YuYu1015-Ornith-1.0-35B-abliterated

English | 繁體中文

English

🔄 Re-uploaded 2026-06-30 — please re-download

The model was upgraded on 2026-06-30. What changed vs the old version: moralizing roughly halved (~28% → ~14%), and the reasoning degradation of the old version was fixed — the new model now matches the base on GSM8K (80%) and even on the hardest competition-math (MATH-500 L4-5). If you downloaded an earlier copy, please re-download to get the improved version.

📦 Quantized versions: NVFP4 (Blackwell · vLLM / SGLang) · GGUF (llama.cpp · Q8_0 / UD-Q6_K / UD-Q4_K_M)

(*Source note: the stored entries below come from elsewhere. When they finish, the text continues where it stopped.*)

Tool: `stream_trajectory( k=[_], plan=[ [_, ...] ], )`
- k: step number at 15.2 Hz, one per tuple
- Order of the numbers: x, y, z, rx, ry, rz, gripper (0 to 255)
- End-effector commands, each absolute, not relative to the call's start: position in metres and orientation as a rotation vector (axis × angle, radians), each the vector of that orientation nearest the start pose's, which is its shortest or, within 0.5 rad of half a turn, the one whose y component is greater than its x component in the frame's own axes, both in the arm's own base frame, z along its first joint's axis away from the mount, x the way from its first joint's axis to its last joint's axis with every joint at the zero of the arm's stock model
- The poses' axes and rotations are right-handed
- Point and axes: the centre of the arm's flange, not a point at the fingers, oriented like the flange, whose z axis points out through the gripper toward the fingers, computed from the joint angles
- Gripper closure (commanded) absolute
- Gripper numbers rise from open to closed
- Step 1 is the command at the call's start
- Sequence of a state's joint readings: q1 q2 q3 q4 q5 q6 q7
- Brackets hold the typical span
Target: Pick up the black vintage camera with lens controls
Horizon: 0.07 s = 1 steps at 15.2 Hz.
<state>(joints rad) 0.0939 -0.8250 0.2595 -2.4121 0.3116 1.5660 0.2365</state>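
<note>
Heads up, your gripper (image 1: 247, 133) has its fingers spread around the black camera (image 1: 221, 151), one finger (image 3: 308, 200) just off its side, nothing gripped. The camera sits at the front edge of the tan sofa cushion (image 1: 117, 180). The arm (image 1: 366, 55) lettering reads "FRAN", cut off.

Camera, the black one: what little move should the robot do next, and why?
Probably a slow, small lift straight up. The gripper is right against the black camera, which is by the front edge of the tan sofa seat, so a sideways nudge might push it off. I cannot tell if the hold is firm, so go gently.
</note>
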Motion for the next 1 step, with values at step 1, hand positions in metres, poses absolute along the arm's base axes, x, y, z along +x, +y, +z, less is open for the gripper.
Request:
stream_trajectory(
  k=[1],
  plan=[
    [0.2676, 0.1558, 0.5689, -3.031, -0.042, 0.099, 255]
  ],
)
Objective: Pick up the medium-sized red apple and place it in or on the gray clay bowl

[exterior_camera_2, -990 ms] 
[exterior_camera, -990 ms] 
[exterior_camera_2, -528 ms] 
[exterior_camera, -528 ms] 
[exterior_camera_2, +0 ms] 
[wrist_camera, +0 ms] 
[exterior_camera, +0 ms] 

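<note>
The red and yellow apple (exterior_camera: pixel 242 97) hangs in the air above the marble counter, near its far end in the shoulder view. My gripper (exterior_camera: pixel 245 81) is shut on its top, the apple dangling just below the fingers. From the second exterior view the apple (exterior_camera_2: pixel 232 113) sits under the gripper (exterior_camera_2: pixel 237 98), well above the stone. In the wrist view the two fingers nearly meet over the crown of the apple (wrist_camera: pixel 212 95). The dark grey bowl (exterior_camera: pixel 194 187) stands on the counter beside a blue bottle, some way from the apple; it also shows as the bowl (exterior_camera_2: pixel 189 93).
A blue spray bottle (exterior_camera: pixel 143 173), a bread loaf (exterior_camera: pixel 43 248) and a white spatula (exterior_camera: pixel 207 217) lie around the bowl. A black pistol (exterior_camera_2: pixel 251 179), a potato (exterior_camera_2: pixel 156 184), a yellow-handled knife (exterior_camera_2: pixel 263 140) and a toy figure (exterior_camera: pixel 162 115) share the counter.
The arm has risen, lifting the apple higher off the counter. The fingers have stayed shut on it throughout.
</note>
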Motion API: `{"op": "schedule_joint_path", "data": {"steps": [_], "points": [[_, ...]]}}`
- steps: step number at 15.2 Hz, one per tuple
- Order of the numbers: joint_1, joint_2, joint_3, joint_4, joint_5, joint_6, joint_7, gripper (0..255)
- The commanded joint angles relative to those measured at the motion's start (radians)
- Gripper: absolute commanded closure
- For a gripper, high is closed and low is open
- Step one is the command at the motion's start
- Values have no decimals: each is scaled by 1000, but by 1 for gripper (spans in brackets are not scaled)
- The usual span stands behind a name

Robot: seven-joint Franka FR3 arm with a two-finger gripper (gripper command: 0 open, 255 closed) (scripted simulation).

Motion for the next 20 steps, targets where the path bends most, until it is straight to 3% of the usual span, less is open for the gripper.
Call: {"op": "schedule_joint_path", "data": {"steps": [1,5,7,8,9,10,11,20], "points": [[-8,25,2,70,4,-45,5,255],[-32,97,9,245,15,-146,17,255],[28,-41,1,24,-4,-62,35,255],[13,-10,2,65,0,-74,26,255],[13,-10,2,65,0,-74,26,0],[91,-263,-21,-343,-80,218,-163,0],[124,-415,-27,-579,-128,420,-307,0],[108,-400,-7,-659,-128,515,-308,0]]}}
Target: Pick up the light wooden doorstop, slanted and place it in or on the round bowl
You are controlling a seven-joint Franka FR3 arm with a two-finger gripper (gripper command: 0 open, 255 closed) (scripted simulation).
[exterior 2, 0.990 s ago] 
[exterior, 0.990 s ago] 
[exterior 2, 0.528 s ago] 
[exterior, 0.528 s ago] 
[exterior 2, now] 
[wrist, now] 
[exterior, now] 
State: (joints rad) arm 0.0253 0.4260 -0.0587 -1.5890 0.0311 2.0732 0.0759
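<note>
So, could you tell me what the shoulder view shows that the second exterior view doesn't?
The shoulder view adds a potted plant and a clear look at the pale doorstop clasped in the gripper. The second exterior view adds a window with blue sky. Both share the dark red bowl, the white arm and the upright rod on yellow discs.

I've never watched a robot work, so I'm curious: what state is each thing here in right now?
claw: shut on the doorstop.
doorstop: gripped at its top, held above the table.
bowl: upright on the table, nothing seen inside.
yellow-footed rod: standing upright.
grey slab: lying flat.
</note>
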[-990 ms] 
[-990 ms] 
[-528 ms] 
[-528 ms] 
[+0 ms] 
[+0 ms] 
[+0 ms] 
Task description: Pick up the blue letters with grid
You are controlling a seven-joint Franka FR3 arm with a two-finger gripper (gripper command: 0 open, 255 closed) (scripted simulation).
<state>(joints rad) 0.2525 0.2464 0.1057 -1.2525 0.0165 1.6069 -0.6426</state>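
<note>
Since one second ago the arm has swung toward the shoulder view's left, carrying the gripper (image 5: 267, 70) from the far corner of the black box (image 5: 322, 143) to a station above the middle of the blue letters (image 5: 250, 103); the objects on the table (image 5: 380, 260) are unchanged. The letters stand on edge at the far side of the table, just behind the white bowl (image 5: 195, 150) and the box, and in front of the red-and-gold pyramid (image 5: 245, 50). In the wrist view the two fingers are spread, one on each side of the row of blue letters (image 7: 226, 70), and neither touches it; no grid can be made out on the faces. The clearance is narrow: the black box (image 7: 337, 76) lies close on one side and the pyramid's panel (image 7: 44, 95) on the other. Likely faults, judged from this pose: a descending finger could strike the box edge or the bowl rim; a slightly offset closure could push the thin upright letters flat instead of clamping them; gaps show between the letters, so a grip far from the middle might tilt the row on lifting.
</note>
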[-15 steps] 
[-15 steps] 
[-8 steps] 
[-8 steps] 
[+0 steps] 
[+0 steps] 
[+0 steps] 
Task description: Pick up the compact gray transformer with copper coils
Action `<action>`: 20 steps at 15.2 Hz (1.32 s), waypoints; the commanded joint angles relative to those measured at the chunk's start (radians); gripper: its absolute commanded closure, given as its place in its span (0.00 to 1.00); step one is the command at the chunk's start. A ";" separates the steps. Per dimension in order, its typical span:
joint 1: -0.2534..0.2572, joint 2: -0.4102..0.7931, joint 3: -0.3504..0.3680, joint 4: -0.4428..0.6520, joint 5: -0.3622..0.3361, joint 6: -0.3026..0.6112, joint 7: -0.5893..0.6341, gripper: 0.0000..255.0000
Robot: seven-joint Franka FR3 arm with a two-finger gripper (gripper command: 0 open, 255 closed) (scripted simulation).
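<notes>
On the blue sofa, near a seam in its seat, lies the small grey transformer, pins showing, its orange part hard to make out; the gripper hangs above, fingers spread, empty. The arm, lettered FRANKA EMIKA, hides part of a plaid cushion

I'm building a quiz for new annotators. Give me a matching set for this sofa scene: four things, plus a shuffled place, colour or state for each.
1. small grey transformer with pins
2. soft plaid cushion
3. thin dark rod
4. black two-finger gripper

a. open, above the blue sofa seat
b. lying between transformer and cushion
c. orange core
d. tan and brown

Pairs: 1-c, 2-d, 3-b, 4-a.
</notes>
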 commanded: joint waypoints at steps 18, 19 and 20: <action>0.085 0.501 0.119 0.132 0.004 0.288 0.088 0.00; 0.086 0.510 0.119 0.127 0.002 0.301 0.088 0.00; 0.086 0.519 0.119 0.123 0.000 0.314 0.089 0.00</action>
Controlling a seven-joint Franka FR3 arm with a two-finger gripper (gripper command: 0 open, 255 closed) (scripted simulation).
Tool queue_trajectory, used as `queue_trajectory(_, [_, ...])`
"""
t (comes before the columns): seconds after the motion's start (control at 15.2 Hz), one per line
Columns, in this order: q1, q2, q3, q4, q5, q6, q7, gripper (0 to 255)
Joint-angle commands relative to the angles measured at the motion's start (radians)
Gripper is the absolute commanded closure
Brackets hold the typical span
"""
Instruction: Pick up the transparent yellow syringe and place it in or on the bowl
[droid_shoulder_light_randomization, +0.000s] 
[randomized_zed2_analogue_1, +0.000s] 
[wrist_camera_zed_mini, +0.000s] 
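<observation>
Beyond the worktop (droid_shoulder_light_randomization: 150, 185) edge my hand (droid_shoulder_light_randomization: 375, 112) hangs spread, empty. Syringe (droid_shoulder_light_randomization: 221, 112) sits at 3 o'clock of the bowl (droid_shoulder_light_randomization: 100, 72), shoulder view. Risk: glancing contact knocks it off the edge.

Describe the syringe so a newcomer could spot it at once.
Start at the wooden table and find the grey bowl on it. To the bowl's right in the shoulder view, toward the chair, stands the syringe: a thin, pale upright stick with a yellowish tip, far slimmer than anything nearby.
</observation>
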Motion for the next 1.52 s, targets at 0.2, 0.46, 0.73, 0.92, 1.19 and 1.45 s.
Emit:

⚠️ READ FIRST — Sampling Parameters MUST Be Set Correctly

This model requires the exact sampling parameters below, especially keeping repeat-penalty at 1.0 (the default — do not raise it). Wrong values break it:

Setting Result

repeat-penalty 1.0 ✅ recommended (default); this 35B rarely loops — only occasionally

repeat-penalty 1.05 truncated / unfinished answers

temp 0 (greedy) not recommended

Setting	Result
`repeat-penalty 1.0` ✅	recommended (default); this 35B rarely loops — only occasionally
`repeat-penalty 1.05`	truncated / unfinished answers
`temp 0` (greedy)	not recommended

An abliterated (uncensored) variant of deepreinforce-ai/Ornith-1.0-35B, a Qwen3.5 Mixture-of-Experts reasoning model. Refusal behavior has been removed and moralizing substantially reduced by weights-only abliteration (no training), keeping the base model's reasoning/thinking intact.

Model Details

Item	Value
Architecture	Qwen3.5 35B MoE — 40 layers (full-attention + GatedDeltaNet hybrid), 256 routed + 1 shared experts/layer, ~9 active per token
Base model	deepreinforce-ai/Ornith-1.0-35B
Author	YuYu1015
Precision	BF16 (~70 GB, 2 shards)
Context length	Inherited from base
Thinking mode	Supported (reasoning model, emits `<think>…</think>`)
Languages	English, Chinese

Evaluation

Measured on harmful-intent prompts (refusal / moralizing), GSM8K, and the hardest MATH-500 problems (reasoning). Hard refusal is detected via refusal-phrase markers, moralizing via a BERT classifier; GSM8K / MATH are exact-match accuracy.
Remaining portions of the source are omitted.